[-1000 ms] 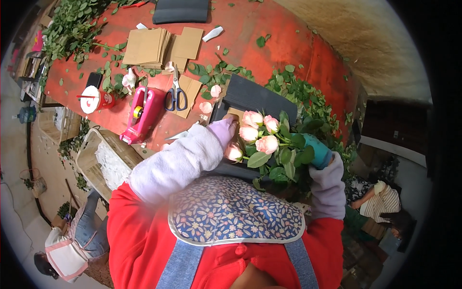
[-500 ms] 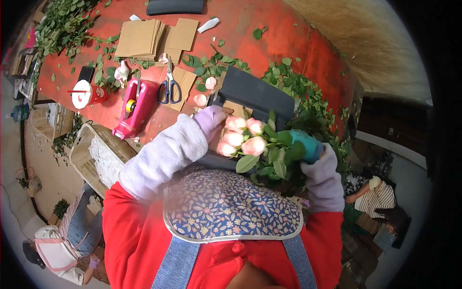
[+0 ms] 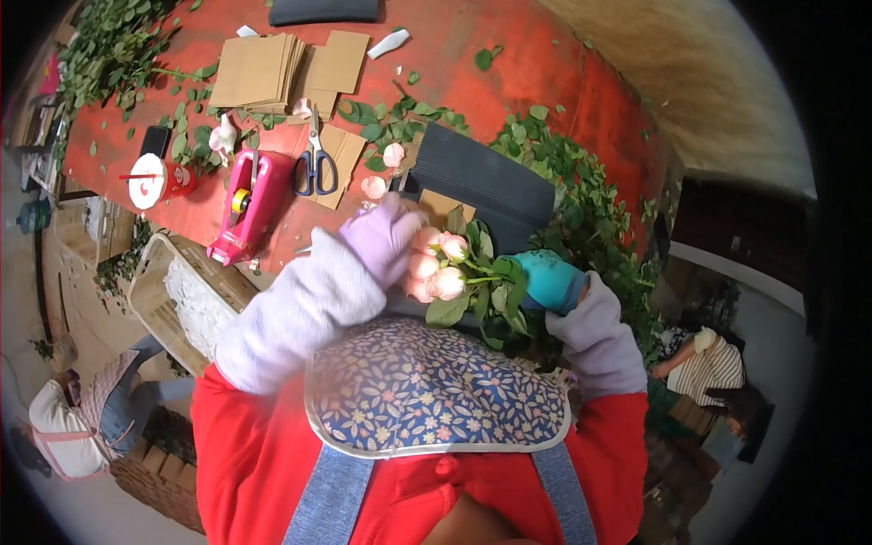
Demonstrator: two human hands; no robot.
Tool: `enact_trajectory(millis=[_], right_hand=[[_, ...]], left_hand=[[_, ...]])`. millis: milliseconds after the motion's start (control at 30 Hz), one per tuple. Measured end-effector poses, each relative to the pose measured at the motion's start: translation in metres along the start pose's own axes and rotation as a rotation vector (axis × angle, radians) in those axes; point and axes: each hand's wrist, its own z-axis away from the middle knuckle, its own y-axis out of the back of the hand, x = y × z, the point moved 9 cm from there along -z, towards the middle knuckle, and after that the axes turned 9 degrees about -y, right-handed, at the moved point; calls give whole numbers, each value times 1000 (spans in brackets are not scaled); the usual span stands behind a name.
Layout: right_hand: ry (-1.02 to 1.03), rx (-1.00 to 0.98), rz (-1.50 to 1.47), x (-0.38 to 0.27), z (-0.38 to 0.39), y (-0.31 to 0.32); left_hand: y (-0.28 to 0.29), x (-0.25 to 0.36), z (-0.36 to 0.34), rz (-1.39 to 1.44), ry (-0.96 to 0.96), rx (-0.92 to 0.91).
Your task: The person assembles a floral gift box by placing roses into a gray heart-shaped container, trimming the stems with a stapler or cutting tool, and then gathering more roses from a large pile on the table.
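Observation:
My right hand [image 3: 547, 280], in a teal glove, is closed round the leafy stems of a bunch of pink roses [image 3: 438, 265]. The blooms point left, low over the table's near edge. My left hand [image 3: 381, 238], in a lilac glove with bare fingertips, is beside the blooms with its fingers bent; anything between them is hidden. Just beyond the roses lie a dark ridged board [image 3: 486, 177] and a piece of brown cardboard [image 3: 445, 209]. Two loose pink blooms or petals [image 3: 373, 187] rest past my left hand.
Left of my hands are scissors [image 3: 314, 168], a pink tape dispenser [image 3: 251, 204], a lidded cup [image 3: 148, 180] and a phone [image 3: 156, 141]. Stacked cardboard [image 3: 254, 71] and cut leaves [image 3: 563, 163] lie farther off. A crate [image 3: 154, 295] stands left; people are at both sides.
The roses and my right hand have shifted slightly left. My left hand has drawn back from the cardboard and turned, its fingers now bent beside the blooms.

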Motion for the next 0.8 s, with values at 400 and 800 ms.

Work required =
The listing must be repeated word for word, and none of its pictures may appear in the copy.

Finished exercise =
[-1000 ms] 
[-500 ms] 
[+0 ms] 
Demonstrator: two human hands; no robot.
Tool: `enact_trajectory(millis=[_], right_hand=[[_, ...]], left_hand=[[_, ...]])`. millis: milliseconds after the motion's start (control at 30 Hz), one per tuple. Measured end-effector poses, each relative to the pose measured at the motion's start: translation in metres along the start pose's own axes and rotation as a rotation vector (axis × angle, radians) in those axes; point and axes: each hand's wrist, its own z-axis away from the middle knuckle, its own y-axis out of the back of the hand, x = y × z, the point moved 9 cm from there along -z, towards the middle knuckle, and after that the axes turned 9 degrees about -y, right-handed, at the moved point; calls give whole numbers, each value times 1000 (spans in brackets are not scaled); the usual span stands behind a name.
Layout: right_hand: ry (-1.02 to 1.03), rx (-1.00 to 0.98), rz (-1.50 to 1.47), x (-0.38 to 0.27), z (-0.38 to 0.39), y (-0.31 to 0.32); left_hand: y (-0.28 to 0.29), x (-0.25 to 0.36), z (-0.36 to 0.34), rz (-1.39 to 1.44), ry (-0.96 to 0.96), rx (-0.92 to 0.91).
Your task: The person assembles a floral gift box by placing roses into a gray heart-shaped container, trimming the stems with a stapler or cutting tool, and then gathering more roses from a large pile on the table.
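Observation:
My right hand [image 3: 547, 280], in a teal glove, is closed round the leafy stems of a bunch of pink roses [image 3: 438, 265]. The blooms point left, low over the table's near edge. My left hand [image 3: 381, 238], in a lilac glove with bare fingertips, is beside the blooms with its fingers bent; anything between them is hidden. Just beyond the roses lie a dark ridged board [image 3: 486, 177] and a piece of brown cardboard [image 3: 445, 209]. Two loose pink blooms or petals [image 3: 373, 187] rest past my left hand.
Left of my hands are scissors [image 3: 314, 168], a pink tape dispenser [image 3: 251, 204], a lidded cup [image 3: 148, 180] and a phone [image 3: 156, 141]. Stacked cardboard [image 3: 254, 71] and cut leaves [image 3: 563, 163] lie farther off. A crate [image 3: 154, 295] stands left; people are at both sides.
The roses and my right hand have shifted slightly left. My left hand has drawn back from the cardboard and turned, its fingers now bent beside the blooms.
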
Motion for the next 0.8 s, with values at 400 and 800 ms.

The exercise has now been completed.